(SUPPLIED INFORMATION Opens)
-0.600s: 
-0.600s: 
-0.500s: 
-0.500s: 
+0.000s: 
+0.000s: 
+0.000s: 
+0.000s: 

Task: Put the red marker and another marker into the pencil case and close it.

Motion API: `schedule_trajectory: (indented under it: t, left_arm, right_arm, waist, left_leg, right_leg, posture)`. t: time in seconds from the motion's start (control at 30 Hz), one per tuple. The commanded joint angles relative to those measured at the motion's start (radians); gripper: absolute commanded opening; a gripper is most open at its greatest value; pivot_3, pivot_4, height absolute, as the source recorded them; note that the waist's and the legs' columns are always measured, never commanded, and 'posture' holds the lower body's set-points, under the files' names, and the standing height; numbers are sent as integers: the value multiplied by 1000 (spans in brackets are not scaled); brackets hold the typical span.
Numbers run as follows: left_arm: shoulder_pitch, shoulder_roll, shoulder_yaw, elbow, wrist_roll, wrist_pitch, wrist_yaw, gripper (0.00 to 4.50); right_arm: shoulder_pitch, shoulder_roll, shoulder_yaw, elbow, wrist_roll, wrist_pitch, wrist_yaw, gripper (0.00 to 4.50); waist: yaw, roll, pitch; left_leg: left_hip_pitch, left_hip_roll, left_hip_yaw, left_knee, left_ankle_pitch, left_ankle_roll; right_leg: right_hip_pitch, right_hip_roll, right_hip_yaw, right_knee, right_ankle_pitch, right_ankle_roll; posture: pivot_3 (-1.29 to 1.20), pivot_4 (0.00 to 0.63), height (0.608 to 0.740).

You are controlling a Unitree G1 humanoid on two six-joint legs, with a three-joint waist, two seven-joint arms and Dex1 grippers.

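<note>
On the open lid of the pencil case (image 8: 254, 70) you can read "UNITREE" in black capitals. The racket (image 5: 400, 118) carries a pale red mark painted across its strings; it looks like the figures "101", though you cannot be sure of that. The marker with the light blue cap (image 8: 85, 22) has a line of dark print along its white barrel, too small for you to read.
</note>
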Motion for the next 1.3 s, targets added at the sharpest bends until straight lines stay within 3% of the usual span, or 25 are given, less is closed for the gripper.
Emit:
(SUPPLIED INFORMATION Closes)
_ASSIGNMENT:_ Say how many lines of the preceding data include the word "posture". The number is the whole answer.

_ANSWER BOX:_ 2